**EXERCISE REQUIREMENTS**
From the entries below, gather each line containing the word "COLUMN".
SOURCE RECORDS Start Marker
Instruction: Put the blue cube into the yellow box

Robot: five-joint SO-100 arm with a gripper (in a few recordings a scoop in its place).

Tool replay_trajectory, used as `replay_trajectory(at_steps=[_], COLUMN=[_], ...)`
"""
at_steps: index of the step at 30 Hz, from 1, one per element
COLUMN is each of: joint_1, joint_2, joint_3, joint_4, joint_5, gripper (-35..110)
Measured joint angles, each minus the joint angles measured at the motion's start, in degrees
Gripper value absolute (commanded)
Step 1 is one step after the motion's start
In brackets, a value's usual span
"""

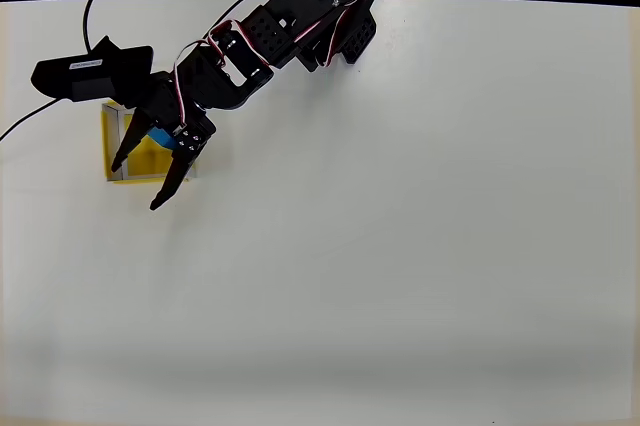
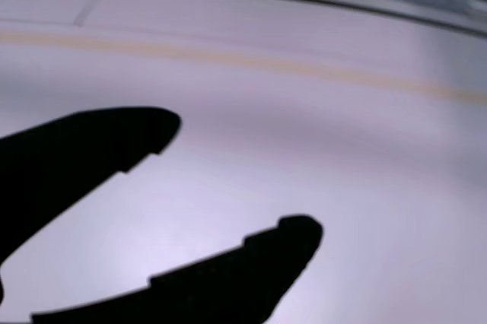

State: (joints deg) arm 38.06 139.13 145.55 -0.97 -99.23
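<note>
Overhead view: the black two-finger gripper (image 1: 138, 181) is hanging over the square shallow yellow box with pale rim edges (image 1: 112, 151), which is sitting toward nine o'clock on the plain white table (image 1: 400, 246). The jaws are standing wide apart, gripping nothing. The small matte bright-blue cube (image 1: 161, 137) is showing between the fingers, apparently lying inside the box, though the arm is covering most of it. Wrist view: both dark fingers (image 2: 84, 149) are spreading wide over blurred pale surface.
</note>
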Motion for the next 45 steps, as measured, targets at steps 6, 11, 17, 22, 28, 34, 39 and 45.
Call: replay_trajectory(at_steps=[6,11,17,22,28,34,39,45], joint_1=[-12.48,-22.68,-29.18,-33.4,-37.18,-37.79,-37.18,-36.65], joint_2=[9.67,19.95,33.49,42.54,49.04,50.98,50.98,50.98], joint_3=[8.35,12.22,18.19,23.2,26.54,32.17,32.96,33.05], joint_4=[-1.67,6.59,27.25,44.65,61.26,69.08,76.55,77.87], joint_5=[1.67,3.6,3.25,3.25,5.01,5.98,5.45,6.06], gripper=[6,0,0,0,0,0,0,0])
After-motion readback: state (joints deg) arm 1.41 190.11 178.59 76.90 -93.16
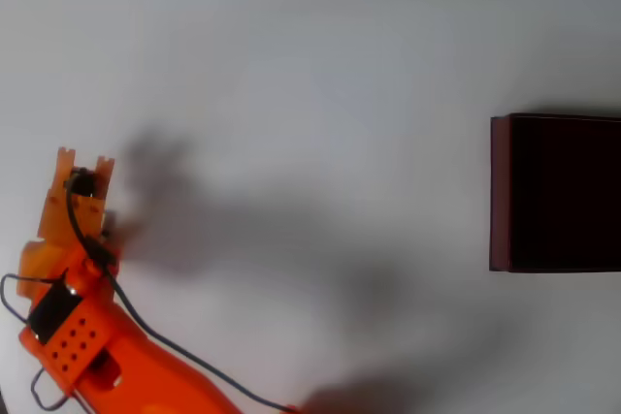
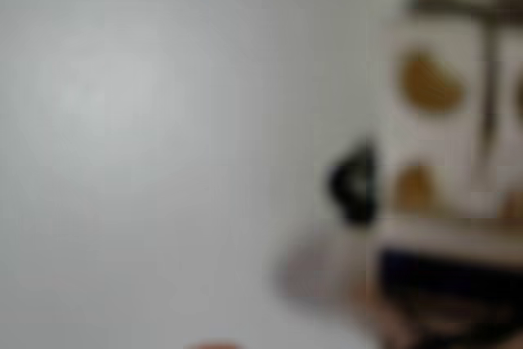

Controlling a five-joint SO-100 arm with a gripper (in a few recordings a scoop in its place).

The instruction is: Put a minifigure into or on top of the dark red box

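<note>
Overhead view, left to right. Orange arm (image 1: 97,346) comes in from the bottom-left corner, black cable (image 1: 146,332) running along it and off toward the bottom edge. Gripper (image 1: 85,160) sits at the far left, pointing up-picture, low over the white table (image 1: 320,75). Only the tops of its two orange prongs are visible from above, with a narrow gap between them. Can't tell how wide the jaws really are, and can't tell if anything is in them.

A soft dark shadow spreads on the table right of the gripper and trails toward bottom centre.

Dark red box (image 1: 500,191) is at the far right edge, cut off by the frame, maroon wall on its left side, near-black inside. It's well apart from the gripper, across most of the table's width and at roughly the same height in the picture.

Wrist view is heavily blurred. Left and centre are plain white table (image 2: 147,120). At the right there's a pale blocky shape (image 2: 441,120) with two brownish-orange patches, a small black blob at its lower-left, and a dark band beneath. Too out of focus to say what it is.

Minifigure: can't pick it out with any confidence in either view, so I can't give its position relative to the gripper or box.
</note>
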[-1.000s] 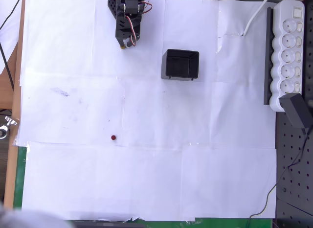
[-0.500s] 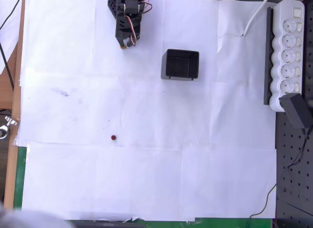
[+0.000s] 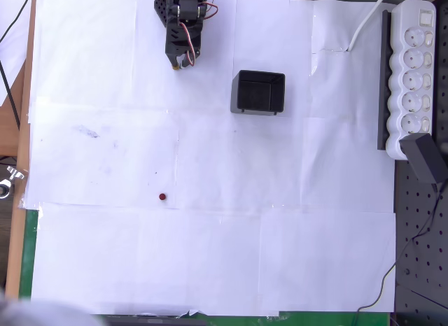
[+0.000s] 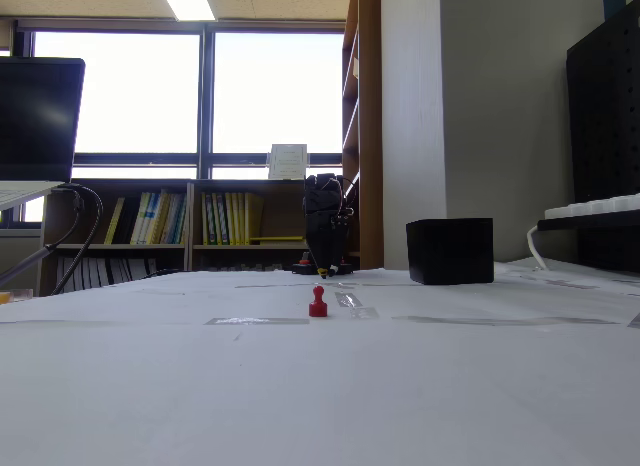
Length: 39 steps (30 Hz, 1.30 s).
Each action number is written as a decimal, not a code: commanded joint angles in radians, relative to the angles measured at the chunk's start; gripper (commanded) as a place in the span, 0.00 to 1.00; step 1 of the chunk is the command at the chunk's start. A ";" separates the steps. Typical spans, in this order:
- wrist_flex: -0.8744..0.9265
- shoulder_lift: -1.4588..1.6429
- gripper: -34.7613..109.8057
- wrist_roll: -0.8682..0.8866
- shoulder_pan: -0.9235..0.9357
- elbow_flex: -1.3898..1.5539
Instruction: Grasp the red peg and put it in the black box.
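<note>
Fixed view, low across the table, nearest item first: bare white paper (image 4: pixel 320 386), taped sheets, faint grey smudges visible from above. Next, the red peg (image 4: pixel 318 302), standing upright on the paper, round head over a wider foot; in the overhead view it reads as a dark-red dot (image 3: pixel 162 197) left of centre, alone, nothing touching it. Farther back and to the right, the black box (image 4: pixel 450 250), square, thin-walled, open top, seemingly empty from above (image 3: pixel 258 92); well apart from the peg. Farthest, the arm, folded near its base at the top edge of the overhead view, gripper (image 3: pixel 179 62) pointing down toward the paper, well apart from the peg and just left of the box. Pincer state: fingertips appear close together with nothing between them, but how far open cannot be told at this size. Periphery: white power strip (image 3: pixel 413 74) and dark grey adapter (image 3: pixel 427 161) at the right edge of the overhead view. Step in hand, judged: reach for the peg, not yet begun. To do it well: open the jaws before descending, come down from directly above so the tips straddle the head, close gently so the small peg does not tip or squirt sideways, then lift clear of the box wall before releasing.
</note>
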 commanded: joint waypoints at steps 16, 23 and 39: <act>-0.184 0.012 0.24 -0.008 0.052 -0.074; -0.522 0.256 0.24 -0.031 0.109 0.110; -1.445 1.019 0.24 -0.098 0.190 0.379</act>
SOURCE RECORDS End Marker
**ANSWER**
Tool replay_trajectory, used as `replay_trajectory(at_steps=[_], COLUMN=[_], ...)`
COLUMN is each of: joint_1, joint_2, joint_3, joint_4, joint_5, gripper (-35..110)

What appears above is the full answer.